Sixty seconds of freefall felt both eternal and instantaneous. Then came the jerk of the parachute deploying—a violent upward tug followed by the most profound silence I've ever experienced.
With the canopy open above us, the roaring wind subsided to a gentle whisper. We floated, suspended between heaven and earth, with all of Southern California spread out below like a living map.
"Look," my instructor pointed. "You can see the curvature of the Earth from here."
The horizon bent ever so slightly, a humbling reminder of our place in the cosmos.
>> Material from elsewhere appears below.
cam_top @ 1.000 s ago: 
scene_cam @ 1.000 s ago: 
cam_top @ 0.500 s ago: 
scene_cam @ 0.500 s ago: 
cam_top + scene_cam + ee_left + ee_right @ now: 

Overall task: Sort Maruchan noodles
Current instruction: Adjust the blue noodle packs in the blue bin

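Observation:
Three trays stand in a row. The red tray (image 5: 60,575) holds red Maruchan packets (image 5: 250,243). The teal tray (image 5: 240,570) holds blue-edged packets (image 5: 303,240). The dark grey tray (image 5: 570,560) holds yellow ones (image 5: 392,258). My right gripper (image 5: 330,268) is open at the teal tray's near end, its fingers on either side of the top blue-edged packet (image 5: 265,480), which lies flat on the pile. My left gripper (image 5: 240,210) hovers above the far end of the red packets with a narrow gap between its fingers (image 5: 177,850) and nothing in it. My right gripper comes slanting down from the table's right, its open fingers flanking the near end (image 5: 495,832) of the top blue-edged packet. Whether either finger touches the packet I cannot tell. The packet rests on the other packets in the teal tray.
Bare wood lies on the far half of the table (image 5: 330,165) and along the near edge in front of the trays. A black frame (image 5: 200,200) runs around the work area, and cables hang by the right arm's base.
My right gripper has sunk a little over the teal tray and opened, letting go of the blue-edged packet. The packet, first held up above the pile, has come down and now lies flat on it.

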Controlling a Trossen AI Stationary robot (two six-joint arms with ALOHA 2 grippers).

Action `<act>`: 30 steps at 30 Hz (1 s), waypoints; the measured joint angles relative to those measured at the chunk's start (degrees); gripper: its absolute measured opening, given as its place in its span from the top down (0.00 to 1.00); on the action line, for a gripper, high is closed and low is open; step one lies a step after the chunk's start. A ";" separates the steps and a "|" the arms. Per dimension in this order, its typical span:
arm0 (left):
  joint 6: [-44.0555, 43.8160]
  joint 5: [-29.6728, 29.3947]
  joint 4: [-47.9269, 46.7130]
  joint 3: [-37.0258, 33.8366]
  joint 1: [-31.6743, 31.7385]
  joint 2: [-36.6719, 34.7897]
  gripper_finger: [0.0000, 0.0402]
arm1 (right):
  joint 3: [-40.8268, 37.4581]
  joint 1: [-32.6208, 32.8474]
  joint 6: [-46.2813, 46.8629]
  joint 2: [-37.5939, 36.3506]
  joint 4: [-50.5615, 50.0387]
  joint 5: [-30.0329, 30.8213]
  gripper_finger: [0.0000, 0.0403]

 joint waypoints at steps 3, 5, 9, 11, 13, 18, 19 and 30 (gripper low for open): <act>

In that moment, I felt both infinitesimally small and deeply connected to everything.
My instructor handed me the steering toggles, letting me guide our descent in lazy spirals. I laughed out loud—a child-like release of joy and disbelief.
Touching down was surprisingly gentle—a few running steps and we were firmly back on Earth. I spotted Rob and Berman across the landing zone and ran toward them, adrenaline still coursing through my system.
The three of us collided in a group hug, laughing, cursing, and babbling about what we'd just experienced. Berman was in such shock he later admitted he barely felt our embrace—his body numbed by the massive adrenaline dump.
"We didn't die!" Rob kept saying, his grin threatening to split his face in two.
"Not today!" Berman replied, finally able to feel his fingers again.
Later, over celebratory drinks (which we'd definitely earned), Rob shared something that stunned me.
"I wrote goodbye letters," he admitted quietly. "To my family. To Leslie. Just in case."
We all fell silent.
"I didn't want to tell you guys because I didn't want to bring the momentum down," he continued. "But I thought, hey, this might be our last day, and they should know how I feel."
It was a sobering reminder of what really matters in life. Rob had experienced the profound clarity that comes when you confront mortality.
"Taking that moment of reflection, you see what matters in the end," he explained. "And now I try to live each day with that in mind."
There are two ways to face the reality that any day could be your last: with paralyzing fear or with empowering clarity. Our skydiving adventure had pushed us toward the latter.
When your life literally flashes before your eyes as you plummet toward Earth at 120 miles per hour, you gain perspective. The petty annoyances that fill our days dissolve. The people we love come into sharp focus. The gift of being alive—truly, vibrantly alive—becomes undeniable.
As Berman so eloquently put it: "Those moments when you think you might die are the moments you feel most alive."
I couldn't have said it better myself.